→ TASK TO COMPLETE
Line by line, copy out the entries exactly and leave the pictures behind.

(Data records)
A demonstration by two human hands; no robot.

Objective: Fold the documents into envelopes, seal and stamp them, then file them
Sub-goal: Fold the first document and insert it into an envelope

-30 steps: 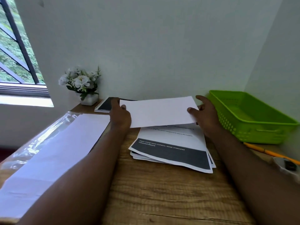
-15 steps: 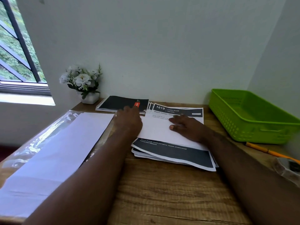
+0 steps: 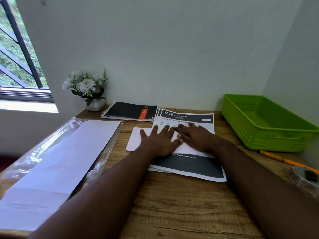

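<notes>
Since a moment ago your left hand (image 3: 158, 141) has slid beside your right hand (image 3: 195, 137), both with fingers spread flat pressing the folded document (image 3: 138, 138) under your fingertips atop the stack (image 3: 189, 166), so the crease looks nearly set.

A folded white paper sheet (image 3: 136, 140) lies flat beneath both grips, atop a fanned stack of printed documents (image 3: 191, 167) (dark header and footer bands) extending nearer and farther.
</notes>
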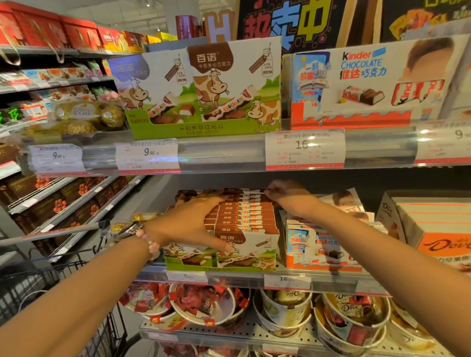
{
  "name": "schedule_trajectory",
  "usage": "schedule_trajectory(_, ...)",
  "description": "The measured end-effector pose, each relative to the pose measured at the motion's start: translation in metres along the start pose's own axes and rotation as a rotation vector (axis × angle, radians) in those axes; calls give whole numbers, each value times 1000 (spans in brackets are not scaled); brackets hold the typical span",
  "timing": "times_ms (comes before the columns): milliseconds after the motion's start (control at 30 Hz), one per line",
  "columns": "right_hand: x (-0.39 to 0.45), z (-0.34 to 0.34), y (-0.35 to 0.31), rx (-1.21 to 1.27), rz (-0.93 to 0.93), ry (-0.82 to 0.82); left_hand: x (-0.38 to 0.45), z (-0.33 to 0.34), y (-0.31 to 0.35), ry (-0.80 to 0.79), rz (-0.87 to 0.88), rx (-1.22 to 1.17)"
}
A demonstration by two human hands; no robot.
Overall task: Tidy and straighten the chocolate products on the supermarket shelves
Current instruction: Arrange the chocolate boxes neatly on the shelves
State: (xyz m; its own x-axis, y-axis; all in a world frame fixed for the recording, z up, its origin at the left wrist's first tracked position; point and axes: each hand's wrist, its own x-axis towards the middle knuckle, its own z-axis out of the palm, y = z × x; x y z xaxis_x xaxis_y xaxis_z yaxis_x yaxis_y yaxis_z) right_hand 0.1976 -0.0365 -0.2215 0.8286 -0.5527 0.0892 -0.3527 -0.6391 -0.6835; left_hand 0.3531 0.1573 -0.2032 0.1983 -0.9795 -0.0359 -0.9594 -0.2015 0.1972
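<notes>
Both hands reaching into the middle shelf (232, 278) at a green display tray of cow-printed chocolate boxes (243, 218), stacked flat in a row running back into the shelf. Left hand (189, 222) laid over the left side of the row, fingers spread and fairly straight, thumb down against the front box near the tray edge; pressing rather than gripping. A beaded bracelet (151, 241) on that wrist. Right hand (285, 194) further back, at the far right end of the row, fingers bent down onto the rearmost boxes; whether pinching one or only touching, cannot tell. Just right of the tray, touching it, an orange-and-white Kinder tray (322, 250); further right, an orange Dove box (444, 240). On the upper shelf, a larger cow-printed display carton (202, 88) beside a Kinder display (372, 80), price tags (305, 149) along the rail below. Under the middle shelf, paper tubs of wrapped chocolates (204, 305). At lower left, a shopping cart (80, 266).
</notes>
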Motion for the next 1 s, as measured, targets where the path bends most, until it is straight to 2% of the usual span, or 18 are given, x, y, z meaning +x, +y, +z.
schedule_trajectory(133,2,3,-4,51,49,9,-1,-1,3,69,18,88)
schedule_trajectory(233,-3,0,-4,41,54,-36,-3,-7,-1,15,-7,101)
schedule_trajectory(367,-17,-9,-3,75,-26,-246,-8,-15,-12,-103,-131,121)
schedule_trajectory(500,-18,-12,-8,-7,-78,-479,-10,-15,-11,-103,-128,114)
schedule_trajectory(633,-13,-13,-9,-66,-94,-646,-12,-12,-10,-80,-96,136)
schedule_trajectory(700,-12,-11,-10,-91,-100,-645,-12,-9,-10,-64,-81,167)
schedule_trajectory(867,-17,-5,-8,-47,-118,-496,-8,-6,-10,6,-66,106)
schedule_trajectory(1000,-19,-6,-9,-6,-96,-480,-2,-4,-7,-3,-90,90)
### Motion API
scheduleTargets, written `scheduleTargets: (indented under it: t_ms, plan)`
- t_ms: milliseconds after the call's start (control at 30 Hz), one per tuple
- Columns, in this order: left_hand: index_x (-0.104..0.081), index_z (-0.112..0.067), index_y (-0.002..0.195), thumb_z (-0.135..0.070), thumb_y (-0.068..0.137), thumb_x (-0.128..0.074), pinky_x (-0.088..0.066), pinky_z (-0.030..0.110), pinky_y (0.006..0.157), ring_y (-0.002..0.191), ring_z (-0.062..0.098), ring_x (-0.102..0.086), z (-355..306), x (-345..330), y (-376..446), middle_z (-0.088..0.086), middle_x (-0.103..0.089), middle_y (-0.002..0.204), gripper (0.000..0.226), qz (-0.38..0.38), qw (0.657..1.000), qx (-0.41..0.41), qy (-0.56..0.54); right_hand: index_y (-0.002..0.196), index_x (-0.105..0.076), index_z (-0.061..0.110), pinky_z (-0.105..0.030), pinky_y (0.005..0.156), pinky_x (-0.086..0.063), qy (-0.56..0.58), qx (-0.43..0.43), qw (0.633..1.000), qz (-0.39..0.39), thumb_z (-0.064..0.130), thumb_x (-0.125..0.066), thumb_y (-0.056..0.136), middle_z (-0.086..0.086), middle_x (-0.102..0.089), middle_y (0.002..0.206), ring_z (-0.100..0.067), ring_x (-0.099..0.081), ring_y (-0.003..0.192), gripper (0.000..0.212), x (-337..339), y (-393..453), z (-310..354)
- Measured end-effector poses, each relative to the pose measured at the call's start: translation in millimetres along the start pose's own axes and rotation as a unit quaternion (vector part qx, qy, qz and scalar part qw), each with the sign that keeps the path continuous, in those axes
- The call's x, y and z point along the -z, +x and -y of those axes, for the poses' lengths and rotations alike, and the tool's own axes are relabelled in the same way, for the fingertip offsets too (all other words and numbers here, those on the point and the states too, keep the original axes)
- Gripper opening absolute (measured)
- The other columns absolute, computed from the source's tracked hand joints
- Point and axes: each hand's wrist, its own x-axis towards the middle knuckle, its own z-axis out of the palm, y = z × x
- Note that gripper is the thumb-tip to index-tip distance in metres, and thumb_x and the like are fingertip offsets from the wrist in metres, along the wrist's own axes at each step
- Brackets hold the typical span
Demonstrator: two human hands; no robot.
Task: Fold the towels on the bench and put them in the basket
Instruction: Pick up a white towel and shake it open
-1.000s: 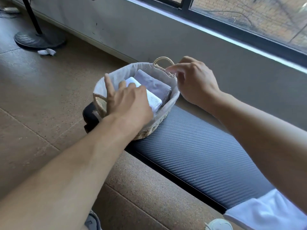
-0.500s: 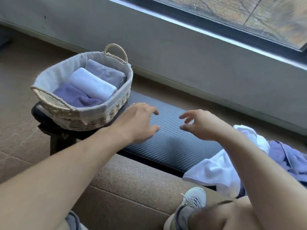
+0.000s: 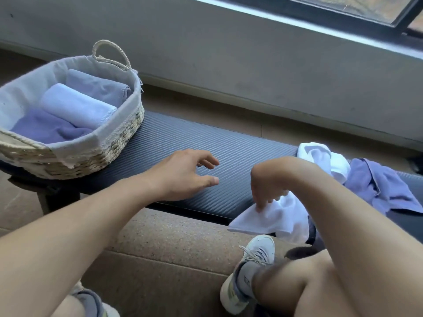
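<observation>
A woven basket (image 3: 119, 136) with a grey liner stands on the left end of the dark ribbed bench (image 3: 233, 154). Inside lie three folded towels: a purple one (image 3: 45, 130), a pale blue one (image 3: 77, 108) and a lavender one (image 3: 98, 86). A crumpled white towel (image 3: 281, 216) hangs over the bench's front edge at the right, and my right hand (image 3: 267, 188) pinches its corner with fingers pointing down. Beside it lies a loose purple towel (image 3: 384, 186). My left hand (image 3: 185, 177) hovers over the bench middle, fingers relaxed, holding nothing.
A grey wall (image 3: 229, 53) with a window sill runs behind the bench. The floor (image 3: 171, 236) is brown cork. My knee and a pale sneaker (image 3: 249, 268) sit in front of the bench at lower right.
Both hands left the basket and moved right along the bench. My right hand reached down and took hold of the white towel's corner. The view swung right.
</observation>
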Motion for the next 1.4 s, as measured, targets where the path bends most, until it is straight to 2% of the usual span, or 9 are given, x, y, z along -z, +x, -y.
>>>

→ COMPLETED EXERCISE
A demonstration by two human hands; no robot.

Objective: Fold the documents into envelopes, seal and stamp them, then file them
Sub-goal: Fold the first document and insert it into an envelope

-30 steps: 
-15 steps: 
+0 steps: 

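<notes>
Since a moment ago your left hand (image 3: 158, 141) has slid beside your right hand (image 3: 195, 137), both with fingers spread flat pressing the folded document (image 3: 138, 138) under your fingertips atop the stack (image 3: 189, 166), so the crease looks nearly set.

A folded white paper sheet (image 3: 136, 140) lies flat beneath both grips, atop a fanned stack of printed documents (image 3: 191, 167) (dark header and footer bands) extending nearer and farther.
</notes>
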{
  "name": "schedule_trajectory",
  "usage": "schedule_trajectory(_, ...)",
  "description": "The measured end-effector pose, each relative to the pose measured at the motion's start: translation in metres along the start pose's own axes and rotation as a rotation vector (axis × angle, radians) in those axes; calls give whole numbers, each value times 1000 (spans in brackets are not scaled); brackets hold the typical span",
  "timing": "times_ms (comes before the columns): milliseconds after the motion's start (control at 30 Hz), one per line",
  "columns": "right_hand: x (-0.39 to 0.45), z (-0.34 to 0.34), y (-0.35 to 0.31), rx (-1.21 to 1.27), rz (-0.93 to 0.93), ry (-0.82 to 0.82); left_hand: x (-0.38 to 0.45), z (-0.33 to 0.34), y (-0.31 to 0.35), ry (-0.80 to 0.79), rz (-0.87 to 0.88), rx (-1.22 to 1.17)"
}
A demonstration by two human hands; no robot.
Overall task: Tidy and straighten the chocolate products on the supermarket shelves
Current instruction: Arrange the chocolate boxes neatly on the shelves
State: (xyz m; its own x-axis, y-axis; all in a world frame fixed for the recording, z up, its origin at the left wrist's first tracked position; point and axes: each hand's wrist, its own x-axis towards the middle knuckle, its own z-axis out of the palm, y = z × x; x y z xaxis_x xaxis_y xaxis_z yaxis_x yaxis_y yaxis_z) right_hand 0.1976 -0.0365 -0.2215 0.8286 -0.5527 0.0892 -0.3527 -0.6391 -0.6835; left_hand 0.3531 0.1573 -0.2032 0.1983 -0.9795 -0.0359 -0.9594 -0.2015 0.1972
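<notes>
Both hands reaching into the middle shelf (232, 278) at a green display tray of cow-printed chocolate boxes (243, 218), stacked flat in a row running back into the shelf. Left hand (189, 222) laid over the left side of the row, fingers spread and fairly straight, thumb down against the front box near the tray edge; pressing rather than gripping. A beaded bracelet (151, 241) on that wrist. Right hand (285, 194) further back, at the far right end of the row, fingers bent down onto the rearmost boxes; whether pinching one or only touching, cannot tell. Just right of the tray, touching it, an orange-and-white Kinder tray (322, 250); further right, an orange Dove box (444, 240). On the upper shelf, a larger cow-printed display carton (202, 88) beside a Kinder display (372, 80), price tags (305, 149) along the rail below. Under the middle shelf, paper tubs of wrapped chocolates (204, 305). At lower left, a shopping cart (80, 266).
</notes>
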Motion for the next 1 s, as measured, targets where the path bends most, until it is straight to 2% of the usual span, or 18 are given, x, y, z meaning +x, +y, +z.
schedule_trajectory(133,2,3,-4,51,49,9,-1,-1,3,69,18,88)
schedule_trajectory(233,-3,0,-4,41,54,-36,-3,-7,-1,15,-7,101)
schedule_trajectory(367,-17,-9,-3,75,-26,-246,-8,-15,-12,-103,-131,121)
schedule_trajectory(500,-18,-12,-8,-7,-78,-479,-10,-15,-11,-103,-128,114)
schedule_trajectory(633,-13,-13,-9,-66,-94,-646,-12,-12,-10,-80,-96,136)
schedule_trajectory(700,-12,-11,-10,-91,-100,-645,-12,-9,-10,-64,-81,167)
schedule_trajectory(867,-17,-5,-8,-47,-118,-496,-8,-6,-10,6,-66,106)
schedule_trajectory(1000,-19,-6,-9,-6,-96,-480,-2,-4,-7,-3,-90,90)
### Motion API
scheduleTargets, written `scheduleTargets: (indented under it: t_ms, plan)`
- t_ms: milliseconds after the call's start (control at 30 Hz), one per tuple
- Columns, in this order: left_hand: index_x (-0.104..0.081), index_z (-0.112..0.067), index_y (-0.002..0.195), thumb_z (-0.135..0.070), thumb_y (-0.068..0.137), thumb_x (-0.128..0.074), pinky_x (-0.088..0.066), pinky_z (-0.030..0.110), pinky_y (0.006..0.157), ring_y (-0.002..0.191), ring_z (-0.062..0.098), ring_x (-0.102..0.086), z (-355..306), x (-345..330), y (-376..446), middle_z (-0.088..0.086), middle_x (-0.103..0.089), middle_y (-0.002..0.204), gripper (0.000..0.226), qz (-0.38..0.38), qw (0.657..1.000), qx (-0.41..0.41), qy (-0.56..0.54); right_hand: index_y (-0.002..0.196), index_x (-0.105..0.076), index_z (-0.061..0.110), pinky_z (-0.105..0.030), pinky_y (0.005..0.156), pinky_x (-0.086..0.063), qy (-0.56..0.58), qx (-0.43..0.43), qw (0.633..1.000), qz (-0.39..0.39), thumb_z (-0.064..0.130), thumb_x (-0.125..0.066), thumb_y (-0.056..0.136), middle_z (-0.086..0.086), middle_x (-0.102..0.089), middle_y (0.002..0.206), ring_z (-0.100..0.067), ring_x (-0.099..0.081), ring_y (-0.003..0.192), gripper (0.000..0.212), x (-337..339), y (-393..453), z (-310..354)
- Measured end-effector poses, each relative to the pose measured at the call's start: translation in millimetres along the start pose's own axes and rotation as a unit quaternion (vector part qx, qy, qz and scalar part qw), each with the sign that keeps the path continuous, in those axes
- The call's x, y and z point along the -z, +x and -y of those axes, for the poses' lengths and rotations alike, and the tool's own axes are relabelled in the same way, for the fingertip offsets too (all other words and numbers here, those on the point and the states too, keep the original axes)
- Gripper opening absolute (measured)
- The other columns absolute, computed from the source's tracked hand joints
- Point and axes: each hand's wrist, its own x-axis towards the middle knuckle, its own z-axis out of the palm, y = z × x
- Note that gripper is the thumb-tip to index-tip distance in metres, and thumb_x and the like are fingertip offsets from the wrist in metres, along the wrist's own axes at each step
- Brackets hold the typical span
Demonstrator: two human hands; no robot.
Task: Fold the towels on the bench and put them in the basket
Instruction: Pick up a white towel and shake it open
-1.000s: 
-0.500s: 
+0.000s: 
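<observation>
A woven basket (image 3: 119, 136) with a grey liner stands on the left end of the dark ribbed bench (image 3: 233, 154). Inside lie three folded towels: a purple one (image 3: 45, 130), a pale blue one (image 3: 77, 108) and a lavender one (image 3: 98, 86). A crumpled white towel (image 3: 281, 216) hangs over the bench's front edge at the right, and my right hand (image 3: 267, 188) pinches its corner with fingers pointing down. Beside it lies a loose purple towel (image 3: 384, 186). My left hand (image 3: 185, 177) hovers over the bench middle, fingers relaxed, holding nothing.
A grey wall (image 3: 229, 53) with a window sill runs behind the bench. The floor (image 3: 171, 236) is brown cork. My knee and a pale sneaker (image 3: 249, 268) sit in front of the bench at lower right.
Both hands left the basket and moved right along the bench. My right hand reached down and took hold of the white towel's corner. The view swung right.
</observation>
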Motion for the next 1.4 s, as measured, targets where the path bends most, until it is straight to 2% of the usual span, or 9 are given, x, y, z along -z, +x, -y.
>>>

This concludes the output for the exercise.